● **ACTIVITY**: Everything in the data below except the pictures must be repeated word for word.

[[ EXTRACTED MATERIAL open ]]

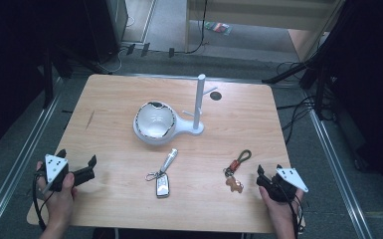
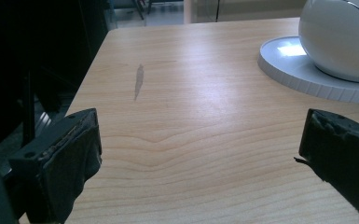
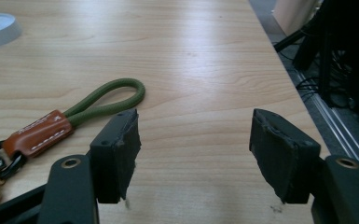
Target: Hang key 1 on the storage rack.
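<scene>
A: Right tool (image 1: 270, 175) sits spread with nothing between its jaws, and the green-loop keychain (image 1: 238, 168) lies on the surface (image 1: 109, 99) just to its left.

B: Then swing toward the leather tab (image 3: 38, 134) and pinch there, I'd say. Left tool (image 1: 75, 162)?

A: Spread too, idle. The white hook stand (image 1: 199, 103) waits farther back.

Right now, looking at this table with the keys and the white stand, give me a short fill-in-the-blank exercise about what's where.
1. The green rope loop of the leather keychain lies beside the ____ gripper.
2. The fingers of the left gripper stand ____, with nothing but bare table between them.
3. The car key lies between the two grippers, nearer the person than the white ____.
4. The white post stands ____ on its base.

Missing words: right; open; bowl; upright
</scene>
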The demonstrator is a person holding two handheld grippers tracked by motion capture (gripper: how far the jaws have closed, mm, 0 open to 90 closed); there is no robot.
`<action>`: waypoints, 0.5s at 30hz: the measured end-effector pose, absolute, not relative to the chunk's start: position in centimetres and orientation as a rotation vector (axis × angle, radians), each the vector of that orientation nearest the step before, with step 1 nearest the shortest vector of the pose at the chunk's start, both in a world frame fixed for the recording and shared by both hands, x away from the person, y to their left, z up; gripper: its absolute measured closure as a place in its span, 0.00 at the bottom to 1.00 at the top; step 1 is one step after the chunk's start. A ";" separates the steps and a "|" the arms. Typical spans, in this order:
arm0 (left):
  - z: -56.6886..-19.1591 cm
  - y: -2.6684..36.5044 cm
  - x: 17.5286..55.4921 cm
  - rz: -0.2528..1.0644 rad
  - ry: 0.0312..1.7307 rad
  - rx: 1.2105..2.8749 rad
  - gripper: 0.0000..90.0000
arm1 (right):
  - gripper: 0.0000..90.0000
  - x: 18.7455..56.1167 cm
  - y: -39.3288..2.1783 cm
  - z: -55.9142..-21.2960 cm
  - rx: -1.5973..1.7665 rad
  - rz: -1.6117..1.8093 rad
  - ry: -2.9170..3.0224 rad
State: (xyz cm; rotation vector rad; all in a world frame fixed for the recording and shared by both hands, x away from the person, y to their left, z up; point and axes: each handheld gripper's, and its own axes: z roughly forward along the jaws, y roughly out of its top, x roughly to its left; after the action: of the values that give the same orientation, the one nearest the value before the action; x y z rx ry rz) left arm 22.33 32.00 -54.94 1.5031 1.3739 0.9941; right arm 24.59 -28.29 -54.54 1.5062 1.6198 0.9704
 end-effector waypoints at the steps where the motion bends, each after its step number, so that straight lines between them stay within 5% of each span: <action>1: -55.0 32.2 22.4 0.986 1.393 1.478 0.00 | 0.39 24.6 -28.4 -54.5 1.509 0.973 1.625; 10: -55.0 32.8 23.0 1.002 1.571 1.335 0.00 | 0.39 24.5 -26.9 -51.1 1.517 0.866 1.738; 15: -55.0 32.1 23.0 1.039 1.524 1.418 0.00 | 0.40 25.3 -25.2 -49.4 1.543 0.792 1.871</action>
State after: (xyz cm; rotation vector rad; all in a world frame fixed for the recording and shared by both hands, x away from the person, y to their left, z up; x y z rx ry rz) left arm 23.03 32.13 -54.99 1.4183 1.5239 1.0392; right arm 25.32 -25.25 -49.42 1.5427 1.8715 0.7921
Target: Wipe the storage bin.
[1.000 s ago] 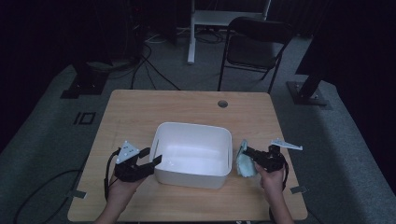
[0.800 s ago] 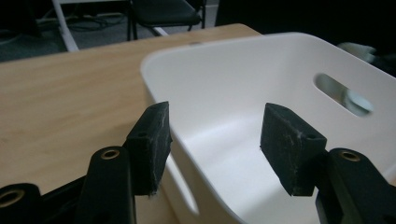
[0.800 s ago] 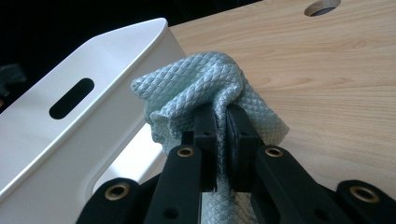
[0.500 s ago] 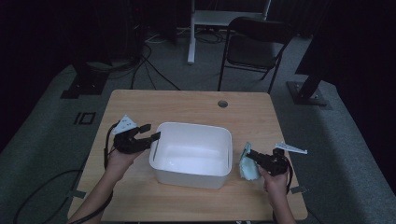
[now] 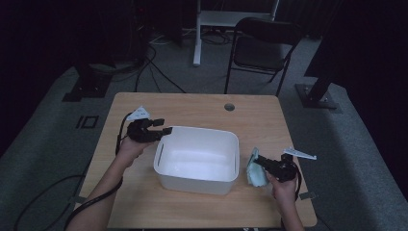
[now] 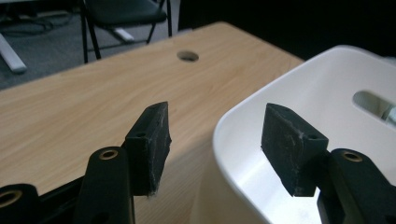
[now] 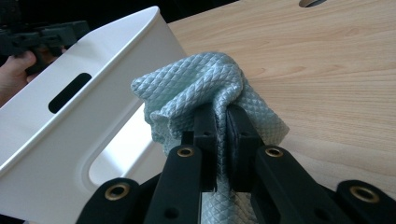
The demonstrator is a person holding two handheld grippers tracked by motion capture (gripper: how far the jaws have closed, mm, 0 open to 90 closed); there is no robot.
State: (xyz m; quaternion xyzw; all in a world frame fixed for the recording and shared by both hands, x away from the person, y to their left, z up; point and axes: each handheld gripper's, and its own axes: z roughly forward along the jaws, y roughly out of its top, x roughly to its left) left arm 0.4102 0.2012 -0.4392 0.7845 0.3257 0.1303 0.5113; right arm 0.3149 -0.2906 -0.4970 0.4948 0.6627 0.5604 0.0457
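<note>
A wooden table (image 5: pixel 269 120) was seen from above, and a white tub (image 5: pixel 197 159) stood near its middle; every other place is given from that tub. Since a second earlier the tub had kept its place, while the left gripper (image 5: pixel 161 130) had been carried from the tub's near left side up to its far left corner. In the left gripper view its jaws stood apart with that corner's rim (image 6: pixel 243 116) between them, one pad (image 6: pixel 152 140) outside the wall and the other over the inside, and no pressing on the plastic could be made out. This was judged to mean that a hold on the tub was being prepared, perhaps to steady or tilt it. Just to the right of the tub, beside its wall, a pale green cloth (image 5: pixel 256 169) was held bunched; it had barely shifted over that second. The right gripper (image 7: pixel 222 123) was clamped tight on a fold of the cloth, with the quilted fabric bulging around both pads. The cloth was therefore judged ready for the tub, but not yet inside it.
</note>
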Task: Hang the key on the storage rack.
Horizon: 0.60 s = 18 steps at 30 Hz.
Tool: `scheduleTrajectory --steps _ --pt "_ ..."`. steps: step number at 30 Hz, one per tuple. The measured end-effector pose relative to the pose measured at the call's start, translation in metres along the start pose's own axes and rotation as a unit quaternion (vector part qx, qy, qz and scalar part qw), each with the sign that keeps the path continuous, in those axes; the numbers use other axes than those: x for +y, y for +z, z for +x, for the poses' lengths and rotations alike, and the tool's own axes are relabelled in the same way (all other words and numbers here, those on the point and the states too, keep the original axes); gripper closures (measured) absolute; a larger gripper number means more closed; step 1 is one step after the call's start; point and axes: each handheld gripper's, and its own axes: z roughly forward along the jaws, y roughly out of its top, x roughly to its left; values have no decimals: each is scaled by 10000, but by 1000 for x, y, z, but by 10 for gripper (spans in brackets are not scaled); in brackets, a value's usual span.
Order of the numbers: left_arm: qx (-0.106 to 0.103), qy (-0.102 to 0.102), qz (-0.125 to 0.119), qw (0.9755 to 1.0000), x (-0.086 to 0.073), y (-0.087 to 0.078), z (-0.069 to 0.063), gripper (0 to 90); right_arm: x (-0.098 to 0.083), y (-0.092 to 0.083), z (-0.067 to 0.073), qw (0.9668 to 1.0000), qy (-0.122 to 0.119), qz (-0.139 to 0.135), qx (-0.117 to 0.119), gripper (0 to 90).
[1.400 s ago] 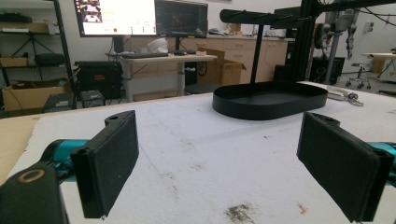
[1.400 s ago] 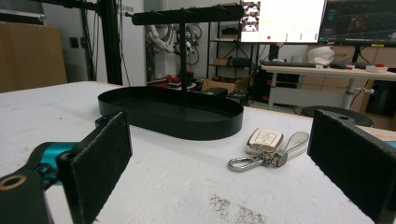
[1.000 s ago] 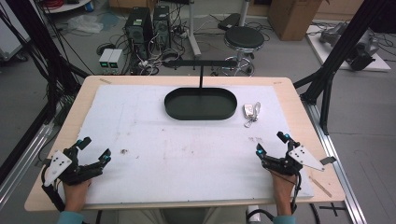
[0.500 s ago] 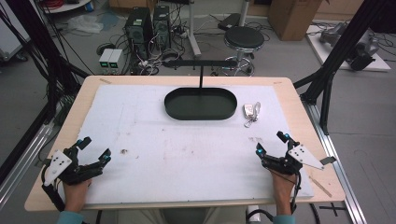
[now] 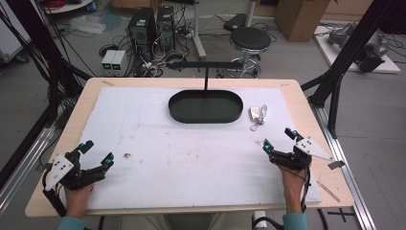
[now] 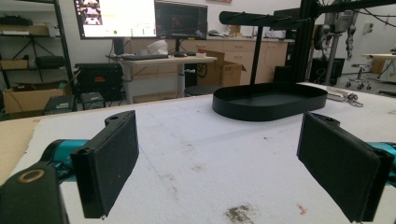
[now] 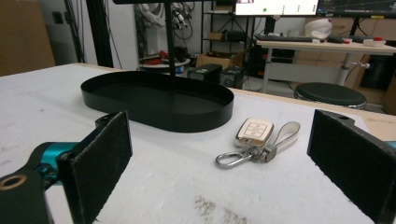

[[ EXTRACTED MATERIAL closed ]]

● **RESPONSE AREA**:
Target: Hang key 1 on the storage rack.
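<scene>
A: Right tool (image 1: 270, 175) sits spread with nothing between its jaws, and the green-loop keychain (image 1: 238, 168) lies on the surface (image 1: 109, 99) just to its left.

B: Then swing toward the leather tab (image 3: 38, 134) and pinch there, I'd say. Left tool (image 1: 75, 162)?

A: Spread too, idle. The white hook stand (image 1: 199, 103) waits farther back.

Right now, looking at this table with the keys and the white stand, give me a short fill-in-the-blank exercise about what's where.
1. The green rope loop of the leather keychain lies beside the ____ gripper.
2. The fingers of the left gripper stand ____, with nothing but bare table between them.
3. The car key lies between the two grippers, nearer the person than the white ____.
4. The white post stands ____ on its base.

Missing words: right; open; bowl; upright
</scene>
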The demonstrator is a person holding two handheld grippers tracked by motion capture (gripper: how far the jaws have closed, mm, 0 open to 90 closed); there is no robot.
`<action>`: waypoints, 0.5s at 30hz: the measured end-effector pose, absolute, not relative to the chunk's start: position in centimetres and orientation as a rotation vector (axis × angle, radians), each the vector of that orientation nearest the step before, with step 1 nearest the shortest vector of the pose at the chunk's start, both in a world frame fixed for the recording and shared by both hands, x away from the person, y to their left, z up; gripper: its absolute measured closure as a place in its span, 0.00 at the bottom to 1.00 at the top; step 1 is one step after the chunk's start. A ";" separates the steps and a "|" the arms. Typical spans, in this order:
arm0 (left):
  - z: -56.6886..-19.1591 cm
  - y: -2.6684..36.5044 cm
  - x: 17.5286..55.4921 cm
  - rz: -0.2528..1.0644 rad
  - ry: 0.0312..1.7307 rad
  - rx: 1.2105..2.8749 rad
  - gripper: 0.0000..90.0000
arm1 (right):
  - gripper: 0.0000..90.0000
  - x: 18.7455..56.1167 cm
  - y: -39.3288..2.1783 cm
  - z: -55.9142..-21.2960 cm
  - rx: -1.5973..1.7665 rad
  - rz: -1.6117..1.8093 rad
  - ry: -2.9170..3.0224 rad
State: (xyz cm; rotation vector rad; all in a world frame fixed for the recording and shared by both hands, x away from the person, y to their left, z up; point and axes: each handheld gripper's, and its own axes: z roughly forward along the jaws, y roughly out of its top, x roughly to its left; after the action: of the values that give the same orientation, the one nearest the value before the action; x y z rx ry rz) left arm 22.33 32.00 -54.94 1.5031 1.3739 0.9941; right arm 24.59 -28.29 -54.54 1.5062 1.6198 0.9704
 end-effector waypoints at the steps where the motion bends, each after its step number, so that straight lines between them stay within 5% of each span: <action>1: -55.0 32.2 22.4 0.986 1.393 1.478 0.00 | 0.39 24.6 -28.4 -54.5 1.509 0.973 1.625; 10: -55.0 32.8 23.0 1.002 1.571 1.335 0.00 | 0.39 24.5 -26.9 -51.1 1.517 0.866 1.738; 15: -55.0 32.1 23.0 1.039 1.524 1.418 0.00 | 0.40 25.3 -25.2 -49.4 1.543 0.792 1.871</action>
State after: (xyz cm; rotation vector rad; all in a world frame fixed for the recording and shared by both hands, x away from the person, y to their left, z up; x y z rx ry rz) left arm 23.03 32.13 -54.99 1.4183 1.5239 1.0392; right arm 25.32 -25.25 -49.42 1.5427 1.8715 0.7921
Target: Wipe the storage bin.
[1.000 s ago] 
[0.800 s ago] 
[0.800 s ago] 
[0.500 s ago] 
[now] 
[now] 
[now] 
The demonstrator is a person holding two handheld grippers tracked by motion capture (gripper: how far the jaws have closed, mm, 0 open to 90 closed); there is no robot.
State: (xyz m; quaternion xyzw; all in a world frame fixed for the recording and shared by both hands, x away from the person, y to their left, z up; point and axes: each handheld gripper's, and its own axes: z roughly forward along the jaws, y roughly out of its top, x roughly to its left) left arm 0.4102 0.2012 -0.4392 0.7845 0.3257 0.1303 0.5113; right arm 0.3149 -0.2906 -0.4970 0.4948 0.6627 0.5604 0.0457
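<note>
A wooden table (image 5: pixel 269 120) was seen from above, and a white tub (image 5: pixel 197 159) stood near its middle; every other place is given from that tub. Since a second earlier the tub had kept its place, while the left gripper (image 5: pixel 161 130) had been carried from the tub's near left side up to its far left corner. In the left gripper view its jaws stood apart with that corner's rim (image 6: pixel 243 116) between them, one pad (image 6: pixel 152 140) outside the wall and the other over the inside, and no pressing on the plastic could be made out. This was judged to mean that a hold on the tub was being prepared, perhaps to steady or tilt it. Just to the right of the tub, beside its wall, a pale green cloth (image 5: pixel 256 169) was held bunched; it had barely shifted over that second. The right gripper (image 7: pixel 222 123) was clamped tight on a fold of the cloth, with the quilted fabric bulging around both pads. The cloth was therefore judged ready for the tub, but not yet inside it.
</note>
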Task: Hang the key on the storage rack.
Horizon: 0.60 s = 18 steps at 30 Hz.
Tool: `scheduleTrajectory --steps _ --pt "_ ..."`. steps: step number at 30 Hz, one per tuple. The measured end-effector pose relative to the pose measured at the call's start, translation in metres along the start pose's own axes and rotation as a unit quaternion (vector part qx, qy, qz and scalar part qw), each with the sign that keeps the path continuous, in those axes; the numbers use other axes than those: x for +y, y for +z, z for +x, for the poses' lengths and rotations alike, and the tool's own axes are relabelled in the same way (all other words and numbers here, those on the point and the states too, keep the original axes); gripper closures (measured) absolute; a larger gripper number means more closed; step 1 is one step after the call's start; point and axes: each handheld gripper's, and its own axes: z roughly forward along the jaws, y roughly out of its top, x roughly to its left; values have no decimals: each is scaled by 10000, but by 1000 for x, y, z, but by 10 for gripper (spans in brackets are not scaled); in brackets, a value's usual span.
Order of the numbers: left_arm: qx (-0.106 to 0.103), qy (-0.102 to 0.102), qz (-0.125 to 0.119), qw (0.9755 to 1.0000), x (-0.086 to 0.073), y (-0.087 to 0.078), z (-0.069 to 0.063), gripper (0 to 90); right_arm: x (-0.098 to 0.083), y (-0.092 to 0.083), z (-0.067 to 0.073), qw (0.9668 to 1.0000), qy (-0.122 to 0.119), qz (-0.139 to 0.135), qx (-0.117 to 0.119), gripper (0 to 90).
[1.400 s ago] 
[1.400 s ago] 
[1.000 s ago] 
[0.500 s ago] 
[now] 
[now] 
[now] 

Nothing else belongs to this answer.